The team also compared the AV’s performance to baselines generated from data on what people, on average, consider a safe and comfortable ride, such as how long it takes a car to react to avoid a rear-end collision, or how fast a car accelerates and decelerates. The researchers found that the AV outperformed all baselines while driving using a large-scale language model, even when responding to commands the model had not yet learned.
Future direction
In the study, the large-scale language model took an average of 1.6 seconds to process a passenger’s command, which is considered acceptable for non-time-critical scenarios but could be improved for situations where AVs need to respond more quickly, Wang said. This is a problem that affects large-scale language models in general and is being addressed by both industry and university researchers.
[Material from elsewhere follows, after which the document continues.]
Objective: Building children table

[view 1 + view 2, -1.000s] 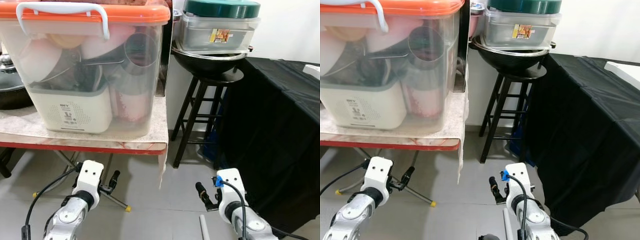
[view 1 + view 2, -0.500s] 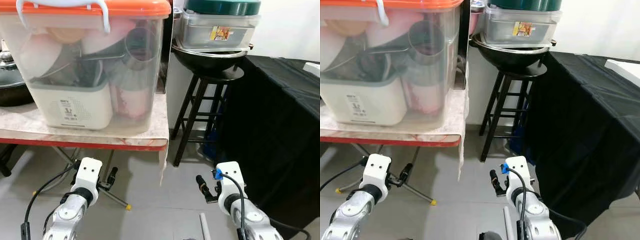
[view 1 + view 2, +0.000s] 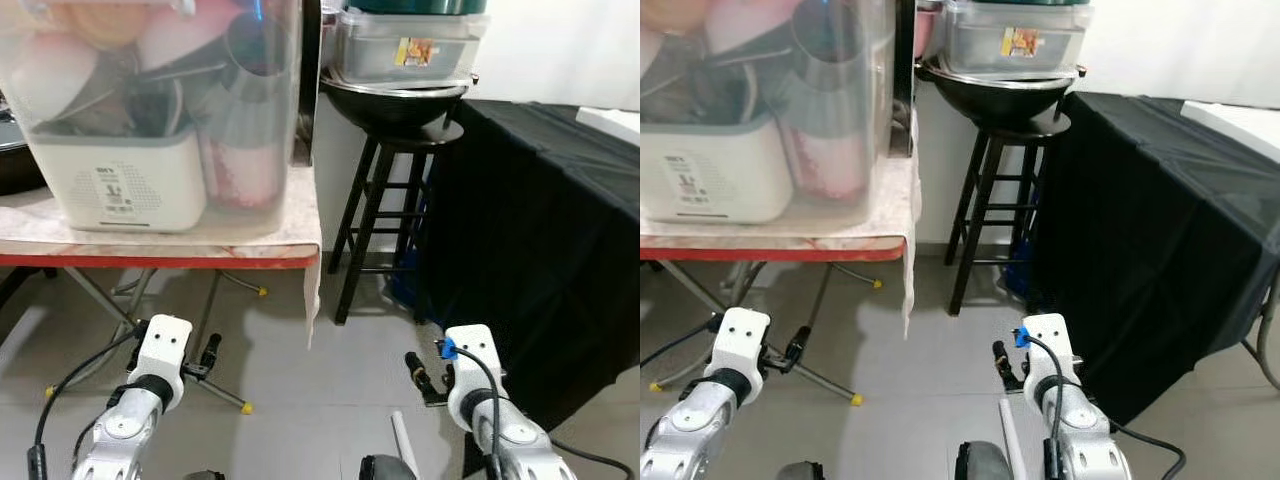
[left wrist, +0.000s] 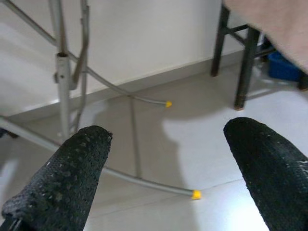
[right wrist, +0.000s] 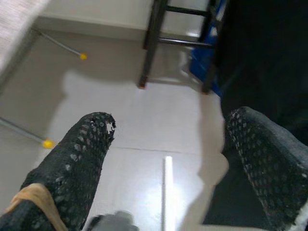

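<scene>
Over the last second the whole head view shifts: the clear storage bin [image 3: 160, 110] on the folding surface [image 3: 160, 250] slides up and out past the top edge, and more grey floor [image 3: 300, 380] comes into frame. I read this as camera motion, the robot stepping back or tilting its head down, not as movement of the objects. Both arms hold the same low, forward posture as before. The left end effector [image 4: 168, 163] is released, its fingers spread with nothing between them, hovering above the floor near the surface's metal legs with yellow feet [image 4: 195, 194]. The right end effector [image 5: 166, 159] is likewise released and empty, hanging over the floor beside the black-draped table [image 3: 540, 230]. A white rod [image 5: 166, 190] lies on the floor just ahead of and below the right end effector; I judge it may be a part of the children table, though I cannot confirm this. The black stool [image 3: 385, 210] carries a wok and containers. No assembly has started; I judge the robot is still locating parts.
</scene>
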### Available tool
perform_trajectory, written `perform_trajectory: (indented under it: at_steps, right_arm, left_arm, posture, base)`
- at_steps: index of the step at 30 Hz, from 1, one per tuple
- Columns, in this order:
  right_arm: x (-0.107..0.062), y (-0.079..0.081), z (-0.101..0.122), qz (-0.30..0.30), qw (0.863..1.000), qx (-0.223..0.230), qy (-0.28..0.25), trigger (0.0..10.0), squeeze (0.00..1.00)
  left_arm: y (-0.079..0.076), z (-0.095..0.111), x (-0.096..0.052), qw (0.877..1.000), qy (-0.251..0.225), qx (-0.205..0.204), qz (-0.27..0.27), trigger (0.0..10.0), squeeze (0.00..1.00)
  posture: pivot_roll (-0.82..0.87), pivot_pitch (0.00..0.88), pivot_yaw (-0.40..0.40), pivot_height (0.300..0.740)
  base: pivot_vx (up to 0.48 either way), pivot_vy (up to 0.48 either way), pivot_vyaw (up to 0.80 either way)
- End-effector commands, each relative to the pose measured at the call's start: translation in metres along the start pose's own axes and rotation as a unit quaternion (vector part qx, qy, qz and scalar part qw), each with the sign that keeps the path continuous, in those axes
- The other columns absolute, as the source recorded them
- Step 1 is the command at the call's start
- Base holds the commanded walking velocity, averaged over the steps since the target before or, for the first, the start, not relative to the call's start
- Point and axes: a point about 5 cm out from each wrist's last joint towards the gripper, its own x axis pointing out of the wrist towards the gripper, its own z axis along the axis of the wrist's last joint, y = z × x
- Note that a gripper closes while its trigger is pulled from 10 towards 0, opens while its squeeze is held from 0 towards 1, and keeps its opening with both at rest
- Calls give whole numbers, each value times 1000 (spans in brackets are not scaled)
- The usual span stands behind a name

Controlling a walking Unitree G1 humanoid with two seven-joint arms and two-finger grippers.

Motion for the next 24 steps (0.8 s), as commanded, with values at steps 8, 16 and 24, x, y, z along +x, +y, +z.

Although not the focus of this study, large-scale language models like ChatGPT are known to be susceptible to “hallucinations,” meaning they misunderstand what they’ve learned and react in the wrong way. Wang’s study was conducted in a setting where there was a fail-safe mechanism that allowed participants to drive safely when the large-scale language model misunderstood commands. The model improved in comprehension while the participants were driving, but hallucinations remain an issue that vehicle manufacturers need to address before considering implementing large-scale language models in AVs.
Automakers will need to do much more testing with large-scale language models beyond the research done by university researchers. Wang said regulatory approval is also needed to integrate these models into the AV’s controls so they can actually drive the vehicle.
In the meantime, Wang and his students continue to conduct experiments that could help the industry explore adding large-scale language models to AVs.
Since the study testing ChatGPT, researchers have evaluated other public and private chatbots based on large-scale language models, such as Google’s Gemini and Meta’s Llama AI assistant series. ChatGPT has so far shown the best performance on metrics for safe and time-efficient driving in AVs. Published results are forthcoming.
The next step is to see if the large-scale language models in each AV can communicate with each other to help the AVs decide which vehicle to go first in a four-way stop. Wang’s lab is also starting a project to study the use of large-scale vision models to help AVs drive in extreme winter weather, which is common across the Midwest. These models are similar to large-scale language models, but they are trained on images instead of text. The project is supported by the Center for Connected and Automated Transportation (CCAT), which is funded by the U.S. Department of Transportation’s Office of Research, Development, and Technology through the University Transportation Centers program. Purdue is one of CCAT’s university partners.